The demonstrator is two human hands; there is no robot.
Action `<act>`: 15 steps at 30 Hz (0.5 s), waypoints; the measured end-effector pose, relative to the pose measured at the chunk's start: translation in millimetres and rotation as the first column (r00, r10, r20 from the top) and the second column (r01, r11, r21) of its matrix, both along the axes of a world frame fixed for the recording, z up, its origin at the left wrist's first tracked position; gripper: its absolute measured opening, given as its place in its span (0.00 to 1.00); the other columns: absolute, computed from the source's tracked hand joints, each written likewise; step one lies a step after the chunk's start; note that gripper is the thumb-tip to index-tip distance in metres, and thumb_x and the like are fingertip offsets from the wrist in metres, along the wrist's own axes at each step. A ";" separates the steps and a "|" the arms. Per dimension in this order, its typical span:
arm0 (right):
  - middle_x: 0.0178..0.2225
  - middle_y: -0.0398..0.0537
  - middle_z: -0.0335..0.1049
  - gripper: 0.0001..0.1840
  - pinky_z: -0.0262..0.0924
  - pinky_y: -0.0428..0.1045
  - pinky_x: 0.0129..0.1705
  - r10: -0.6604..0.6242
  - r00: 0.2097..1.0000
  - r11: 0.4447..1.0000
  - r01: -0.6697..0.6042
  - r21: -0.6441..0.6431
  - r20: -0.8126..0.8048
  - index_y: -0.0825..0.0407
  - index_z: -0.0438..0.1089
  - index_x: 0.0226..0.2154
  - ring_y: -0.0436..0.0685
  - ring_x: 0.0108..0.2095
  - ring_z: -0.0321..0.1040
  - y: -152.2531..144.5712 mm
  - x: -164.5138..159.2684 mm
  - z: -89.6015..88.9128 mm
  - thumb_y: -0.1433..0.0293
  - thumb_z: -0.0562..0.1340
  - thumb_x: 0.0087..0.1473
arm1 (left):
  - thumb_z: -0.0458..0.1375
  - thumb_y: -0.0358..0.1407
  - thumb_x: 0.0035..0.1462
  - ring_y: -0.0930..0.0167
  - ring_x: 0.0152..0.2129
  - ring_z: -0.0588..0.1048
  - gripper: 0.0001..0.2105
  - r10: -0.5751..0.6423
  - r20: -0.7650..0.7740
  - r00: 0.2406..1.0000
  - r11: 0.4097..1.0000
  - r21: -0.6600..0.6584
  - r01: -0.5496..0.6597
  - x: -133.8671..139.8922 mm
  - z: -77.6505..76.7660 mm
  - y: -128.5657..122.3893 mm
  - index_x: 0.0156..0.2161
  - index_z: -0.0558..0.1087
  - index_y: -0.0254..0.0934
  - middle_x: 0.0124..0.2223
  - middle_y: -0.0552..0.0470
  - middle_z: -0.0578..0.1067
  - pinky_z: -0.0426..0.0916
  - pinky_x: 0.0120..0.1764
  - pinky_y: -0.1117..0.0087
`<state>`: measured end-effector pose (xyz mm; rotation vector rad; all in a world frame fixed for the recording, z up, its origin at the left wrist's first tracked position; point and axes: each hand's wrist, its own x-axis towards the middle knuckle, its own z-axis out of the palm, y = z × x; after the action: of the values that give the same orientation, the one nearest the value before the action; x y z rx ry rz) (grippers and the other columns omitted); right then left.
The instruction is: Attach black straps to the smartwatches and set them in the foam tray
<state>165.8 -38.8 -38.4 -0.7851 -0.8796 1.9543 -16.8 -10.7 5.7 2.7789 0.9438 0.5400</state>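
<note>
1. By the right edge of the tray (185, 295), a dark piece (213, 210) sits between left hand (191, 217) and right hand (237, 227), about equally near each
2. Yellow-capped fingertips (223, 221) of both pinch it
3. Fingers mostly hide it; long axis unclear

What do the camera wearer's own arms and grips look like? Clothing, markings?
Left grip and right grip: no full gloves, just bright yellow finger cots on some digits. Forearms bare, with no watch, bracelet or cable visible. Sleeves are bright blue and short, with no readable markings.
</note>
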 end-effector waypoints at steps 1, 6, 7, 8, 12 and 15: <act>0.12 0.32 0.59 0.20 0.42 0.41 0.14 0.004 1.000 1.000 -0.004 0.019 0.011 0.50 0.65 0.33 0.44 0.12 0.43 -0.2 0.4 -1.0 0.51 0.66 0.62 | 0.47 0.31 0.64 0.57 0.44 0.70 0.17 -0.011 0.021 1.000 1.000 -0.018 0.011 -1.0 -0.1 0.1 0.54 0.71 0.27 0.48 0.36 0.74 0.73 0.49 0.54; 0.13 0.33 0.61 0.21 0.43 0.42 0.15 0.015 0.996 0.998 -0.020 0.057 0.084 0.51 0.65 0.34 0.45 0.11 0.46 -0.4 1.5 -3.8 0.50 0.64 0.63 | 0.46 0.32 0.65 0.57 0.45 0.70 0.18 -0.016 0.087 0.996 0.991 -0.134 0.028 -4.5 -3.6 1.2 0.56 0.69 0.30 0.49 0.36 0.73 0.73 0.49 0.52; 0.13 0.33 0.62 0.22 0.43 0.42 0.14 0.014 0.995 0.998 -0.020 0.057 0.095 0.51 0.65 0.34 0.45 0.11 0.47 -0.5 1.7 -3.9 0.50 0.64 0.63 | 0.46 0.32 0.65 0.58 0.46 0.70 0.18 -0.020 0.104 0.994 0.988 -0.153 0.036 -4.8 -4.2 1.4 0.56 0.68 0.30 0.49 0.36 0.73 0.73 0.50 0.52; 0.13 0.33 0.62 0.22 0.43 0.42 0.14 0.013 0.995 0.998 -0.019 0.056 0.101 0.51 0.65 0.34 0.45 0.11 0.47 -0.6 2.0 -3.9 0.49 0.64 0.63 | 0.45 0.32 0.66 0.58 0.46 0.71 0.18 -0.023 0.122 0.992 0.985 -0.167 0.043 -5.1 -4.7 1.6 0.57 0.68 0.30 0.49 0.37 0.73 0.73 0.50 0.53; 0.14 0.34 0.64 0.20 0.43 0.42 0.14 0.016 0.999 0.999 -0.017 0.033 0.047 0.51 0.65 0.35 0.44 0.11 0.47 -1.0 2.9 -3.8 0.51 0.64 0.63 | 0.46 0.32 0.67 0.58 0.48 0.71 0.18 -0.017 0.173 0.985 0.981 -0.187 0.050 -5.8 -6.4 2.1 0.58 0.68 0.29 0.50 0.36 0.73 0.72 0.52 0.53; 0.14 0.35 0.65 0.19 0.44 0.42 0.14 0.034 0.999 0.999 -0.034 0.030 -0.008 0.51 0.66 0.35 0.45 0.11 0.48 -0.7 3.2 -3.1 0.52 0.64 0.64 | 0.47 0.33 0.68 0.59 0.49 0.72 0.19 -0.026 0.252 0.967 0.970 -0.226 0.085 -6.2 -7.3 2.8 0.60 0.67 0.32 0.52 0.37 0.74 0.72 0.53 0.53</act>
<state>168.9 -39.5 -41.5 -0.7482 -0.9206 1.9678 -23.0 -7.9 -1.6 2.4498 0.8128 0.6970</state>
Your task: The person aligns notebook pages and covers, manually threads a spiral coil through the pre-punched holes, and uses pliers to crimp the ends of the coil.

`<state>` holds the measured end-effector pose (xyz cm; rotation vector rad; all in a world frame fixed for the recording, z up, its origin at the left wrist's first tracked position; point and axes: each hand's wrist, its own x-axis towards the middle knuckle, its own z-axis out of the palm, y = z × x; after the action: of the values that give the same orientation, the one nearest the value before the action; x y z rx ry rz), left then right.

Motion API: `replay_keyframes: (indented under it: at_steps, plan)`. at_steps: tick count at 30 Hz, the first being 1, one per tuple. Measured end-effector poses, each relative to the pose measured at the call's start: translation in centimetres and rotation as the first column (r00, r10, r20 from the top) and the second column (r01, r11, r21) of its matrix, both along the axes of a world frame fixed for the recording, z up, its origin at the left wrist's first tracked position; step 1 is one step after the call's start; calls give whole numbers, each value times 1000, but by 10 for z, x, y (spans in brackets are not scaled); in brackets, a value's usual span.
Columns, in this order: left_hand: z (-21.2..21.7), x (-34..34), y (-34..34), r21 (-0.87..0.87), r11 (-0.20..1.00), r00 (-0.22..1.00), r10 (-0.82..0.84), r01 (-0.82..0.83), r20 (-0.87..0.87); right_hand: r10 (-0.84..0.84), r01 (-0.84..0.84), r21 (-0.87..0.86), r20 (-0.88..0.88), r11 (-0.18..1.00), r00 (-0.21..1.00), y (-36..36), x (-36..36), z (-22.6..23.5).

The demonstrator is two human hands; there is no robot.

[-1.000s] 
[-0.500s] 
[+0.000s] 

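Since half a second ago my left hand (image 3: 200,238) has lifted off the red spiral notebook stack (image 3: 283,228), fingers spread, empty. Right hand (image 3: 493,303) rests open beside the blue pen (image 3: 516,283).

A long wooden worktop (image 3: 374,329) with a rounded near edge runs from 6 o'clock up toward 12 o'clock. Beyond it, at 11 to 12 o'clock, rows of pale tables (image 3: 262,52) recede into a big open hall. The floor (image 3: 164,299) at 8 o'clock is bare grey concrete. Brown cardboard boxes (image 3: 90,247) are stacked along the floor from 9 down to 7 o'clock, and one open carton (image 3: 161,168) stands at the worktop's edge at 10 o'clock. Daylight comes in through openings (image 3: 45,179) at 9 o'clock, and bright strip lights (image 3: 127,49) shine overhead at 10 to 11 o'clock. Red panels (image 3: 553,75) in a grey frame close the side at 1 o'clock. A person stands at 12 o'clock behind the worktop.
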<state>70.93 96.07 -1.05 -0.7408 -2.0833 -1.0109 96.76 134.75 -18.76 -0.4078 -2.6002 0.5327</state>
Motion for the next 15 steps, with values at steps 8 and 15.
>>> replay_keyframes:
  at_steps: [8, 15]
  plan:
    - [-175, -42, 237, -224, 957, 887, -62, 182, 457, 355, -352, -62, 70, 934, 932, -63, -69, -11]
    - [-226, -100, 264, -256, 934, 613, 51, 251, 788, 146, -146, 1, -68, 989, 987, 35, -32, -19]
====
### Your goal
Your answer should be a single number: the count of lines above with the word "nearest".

### Answer for this exercise
2